[The Disagreeable Young Man is silent.]

Grandmother [shaking with excitement]. And—what else?

[The Disagreeable Young Man is silent.]

Grandmother [she shakes with fear as to what will follow, but forces herself to face it]. Well, say on ... what else?...

The Disagreeable Young Man. At six on the following morning you reached your home and.... [He pauses.]

Grandmother [if her loud-speaking could be called an outcry, then she cries out]. Yes ... what else?... What happened then?... Go on ... say it ... what else?

The Disagreeable Young Man. [He makes a new attempt to tell everything bravely at once, but hesitates.] In the morning at six you arrived at home. The others had no idea as to the distance between Schwanhausen and Friederichsrode. But I wanted to see it myself, so last year with a friend I made a walking trip through that country. I tried this distance. In a half hour of slow walking I reached from one place to the other, and the horses in the Count's stables and the state roads were then in as good condition as to-day. Well, then you started from the castle at half-past five in the morning; but you reached there at half-past eleven the preceding night.... You spent six entire hours in the castle.... Then, another point—they all speak of the count, the "benefactor of us all," as the "old count."... When he died five years ago he was, of course, an old count—an old man of seventy.... But thirty-five years ago he was a young count of thirty years of age.

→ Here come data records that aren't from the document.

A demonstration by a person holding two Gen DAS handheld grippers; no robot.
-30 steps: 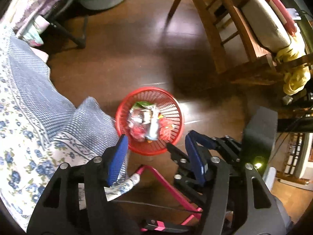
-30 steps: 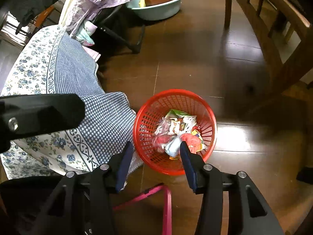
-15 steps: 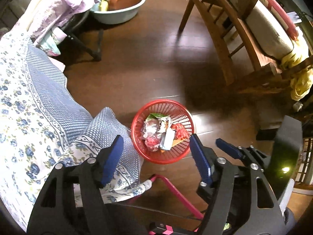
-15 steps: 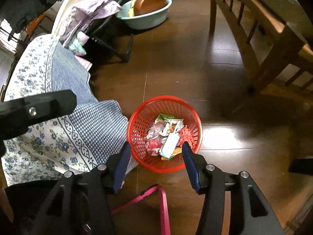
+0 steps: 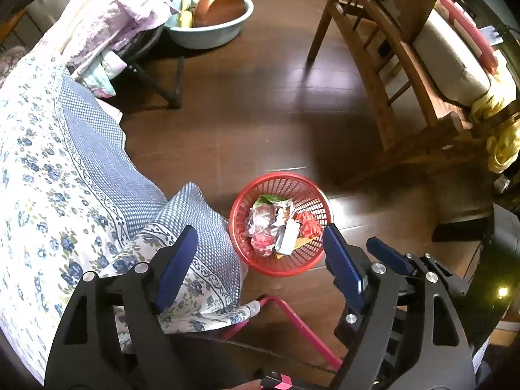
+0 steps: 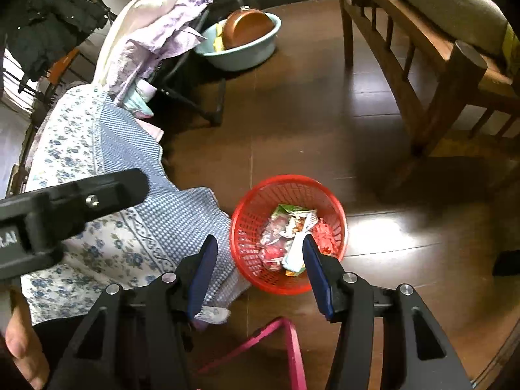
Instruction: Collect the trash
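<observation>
Using the red basket (image 5: 281, 224) as the anchor, since everything sat around it. To the left of the basket, the blue floral bedspread (image 5: 65, 188) hung down to the floor, its checked corner right up against the basket's left rim, maybe touching, hard to call. Up and to the left of the basket was a teal basin (image 5: 211, 26) with a copper pan (image 5: 221, 8) in it, well apart. A pink metal frame (image 5: 292, 321) lay on the floor just in front of the basket, on the near side.

The trash (image 5: 279, 224), crumpled wrappers and packets, was already inside the basket, piled in the middle.

The left gripper (image 5: 260, 256) hung above the basket's near edge with its jaws spread wide and nothing between them. The right gripper (image 6: 258, 269) was in about the same spot in its own view, jaws also apart and empty, the basket showing between its fingers. To the right of the basket stood a wooden chair (image 5: 406, 74), well apart, with a yellow cloth on it.

What I'd worry about: the basket looked light and sat on a shiny wooden floor (image 5: 266, 104), so a clumsy grab at the rim could skid or tip it and dump the wrappers. The bedspread corner could also get pinched along with the rim. And the pink frame was right where a low approach would catch on it.
</observation>
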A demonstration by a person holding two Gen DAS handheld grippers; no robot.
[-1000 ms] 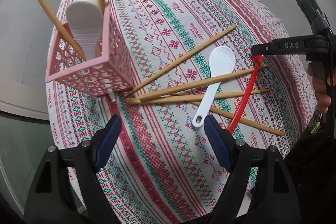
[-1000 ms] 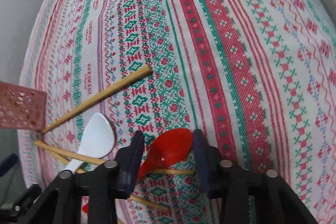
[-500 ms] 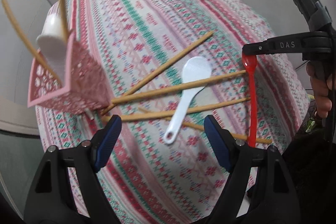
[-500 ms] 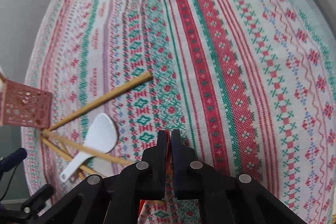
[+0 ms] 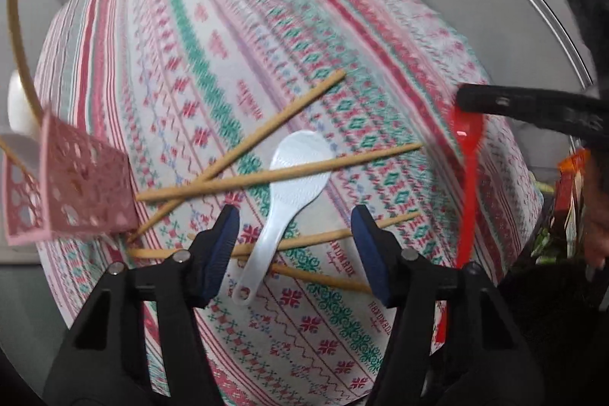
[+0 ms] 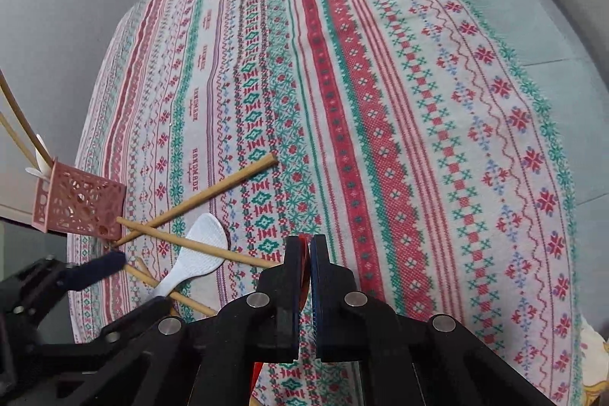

[The Grandmother stares blindly at The Disagreeable Young Man. Alarmed over Grandma's fright, he rises. He would very much like to make up to her, but he lacks words. The Grandmother rises. She is trembling. With a shaking hand she is nervously setting her dress to rights. Twice she turns to the young man to speak to him, but is unable to utter a word. Then she turns; she is about to return into the house, but remains near the doorstep. Again she turns; then she is about to go in, but turns again and remains standing.]

The Disagreeable Young Man [frightened]. Grandma, you gave me your word that you would not be angry.

Grandmother [she stumbles forward a few steps. She is disturbed, shivering, beside herself, complaining, almost sobbing]. You are an evil child! You are a bad, bad and evil child! For fifty years I have told the same story ... always the same, same way ... and that it happened differently never, never even came into my mind.